Logging of Package Installations. Joey Hess posted an idea of logging package installations so displayed messages won't get lost in the void. So the basic idea is that instead of using echo for these messages, we provide some interface for them. Instead of adding log support to dpkg he opted for a more flexible dpkg-log program.

Packages still using dh_undocumented. Goswin Brederlow reported that 469 packages are still using dh_undocumented and asks for people to check their packages. Joey Hess explained that he expects that the list will be down to 50 in one year at which time bug reports should be opened.

Managing the resolv.conf File. Thomas Hood announced resolvconf, a proposed standard framework for updating the system's information about currently available nameservers. Most importantly, it manages /etc/resolv.conf, but it does a bit more than that.

Using apt-get with rsync. Egmont Koblinger reported about his success of using apt-get together with rsync. He used a patch for apt-get by Sviatoslav Sviridoff. Goswin Brederlow added that rsync uses too much resources on the server side and a widespread use of rsync for apt-get would choke the rsync mirrors and do more harm than good.

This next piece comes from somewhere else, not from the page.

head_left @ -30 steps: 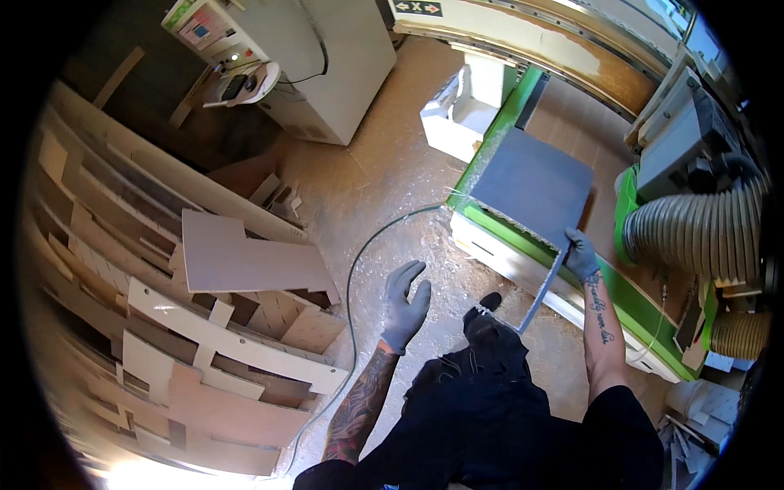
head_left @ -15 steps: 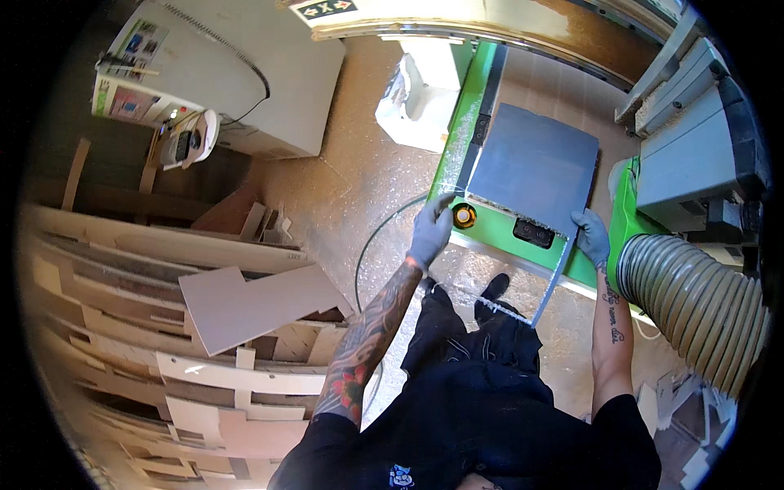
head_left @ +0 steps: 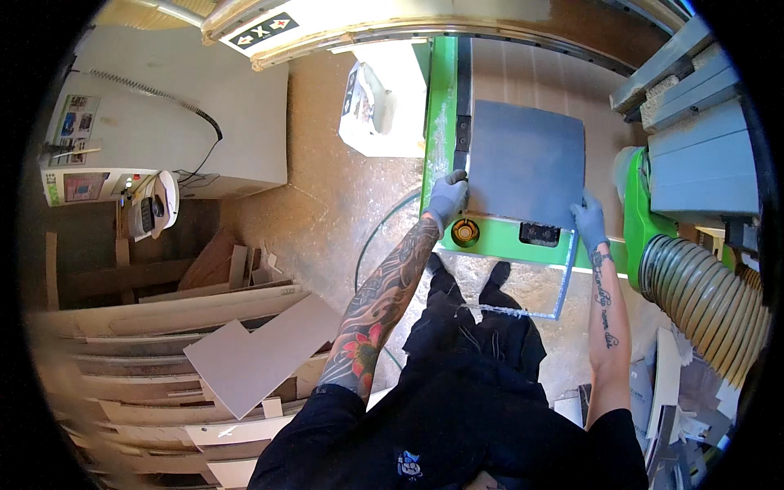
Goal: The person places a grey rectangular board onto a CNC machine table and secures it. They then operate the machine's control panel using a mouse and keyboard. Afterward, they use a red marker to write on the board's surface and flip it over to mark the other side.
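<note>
A dark grey rectangular panel (head_left: pixel 527 159) lies at the near end of the machine bed. My gloved left hand (head_left: pixel 448 196) is closed beside its near left corner; whatever lies within the fingers is hidden. My gloved right hand (head_left: pixel 588 220) is closed at the near right corner, around the upper end of a thin, pale, see-through strip (head_left: pixel 567 278). From there the strip hangs toward me and turns left at a corner above my shoes. I cannot tell whether it is a narrow frame or the edge of a clear sheet.
The green machine edge (head_left: pixel 498 233) carries a round yellow-and-black button (head_left: pixel 465 233). On the right, a ribbed hose (head_left: pixel 694 290) joins grey machine housings. Board offcuts (head_left: pixel 261 355) are stacked on the left. A thin dark hose (head_left: pixel 371 233) curves across the dusty floor.
My left hand has moved away from me, past the round button to the panel's left side. My right hand stays by the near right corner. My view has turned slightly.
</note>
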`<state>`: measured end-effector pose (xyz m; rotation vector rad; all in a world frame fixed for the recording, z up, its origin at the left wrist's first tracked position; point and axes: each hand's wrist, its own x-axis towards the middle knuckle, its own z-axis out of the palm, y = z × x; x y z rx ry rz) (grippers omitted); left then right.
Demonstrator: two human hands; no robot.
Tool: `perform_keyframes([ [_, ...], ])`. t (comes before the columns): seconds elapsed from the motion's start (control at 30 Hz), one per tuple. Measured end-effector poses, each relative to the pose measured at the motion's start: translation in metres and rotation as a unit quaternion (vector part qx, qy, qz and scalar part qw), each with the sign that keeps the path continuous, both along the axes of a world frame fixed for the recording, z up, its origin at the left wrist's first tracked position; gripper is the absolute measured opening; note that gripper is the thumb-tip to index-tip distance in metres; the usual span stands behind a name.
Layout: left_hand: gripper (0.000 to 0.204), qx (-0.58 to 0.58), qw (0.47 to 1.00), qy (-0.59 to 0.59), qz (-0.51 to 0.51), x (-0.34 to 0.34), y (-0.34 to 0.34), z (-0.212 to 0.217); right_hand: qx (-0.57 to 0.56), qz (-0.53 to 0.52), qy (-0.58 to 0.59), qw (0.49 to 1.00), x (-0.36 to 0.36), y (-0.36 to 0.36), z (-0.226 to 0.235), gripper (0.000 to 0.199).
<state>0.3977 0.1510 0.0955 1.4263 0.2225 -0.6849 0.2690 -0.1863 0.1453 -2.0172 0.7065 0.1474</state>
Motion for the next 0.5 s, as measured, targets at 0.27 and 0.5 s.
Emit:
perform_keyframes([
  [0.27,0.044,0.011,0.999,-0.042,0.007,-0.007,0.008,-0.012,-0.134,0.034,-0.074,0.988,0.002,-0.014,-0.048,0.054],
  [0.5,0.048,0.045,0.998,-0.034,0.024,-0.017,-0.002,0.011,-0.114,0.009,-0.1,0.988,-0.002,-0.004,-0.04,0.058],
])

Bug Squashing Party at Debcamp. David Martinez Moreno announced that there is a bug squashing party during debcamp in Oslo. Attending people are trying to fix as many bugs as possible. Coordination is done on channel #debcamp on freenode.

Default MTA for Sarge? Joey Hess started a discussion about which mail-transport-agent (MTA) should be the default for the next Debian release. His options include to replace exim with exim4 and install no MTA per default. Sean Perry added that enough of a GNU/Linux system assume that an MTA is present that not installing any would be wrong.

Summary of RFC Problems. Martin Quinson tried to summarise the flamewar we just had about the RFC licensing. The issue here is that the RFC license is clearly non free. For some people, that's a reason to throw this out of main, for some other, RFCs can stay in main for several reasons.

Security Updates. You know the drill. Please make sure that you update your systems if you have any of these packages installed.

New or Noteworthy Packages. The following packages were added to the unstable Debian archive recently or contain important updates.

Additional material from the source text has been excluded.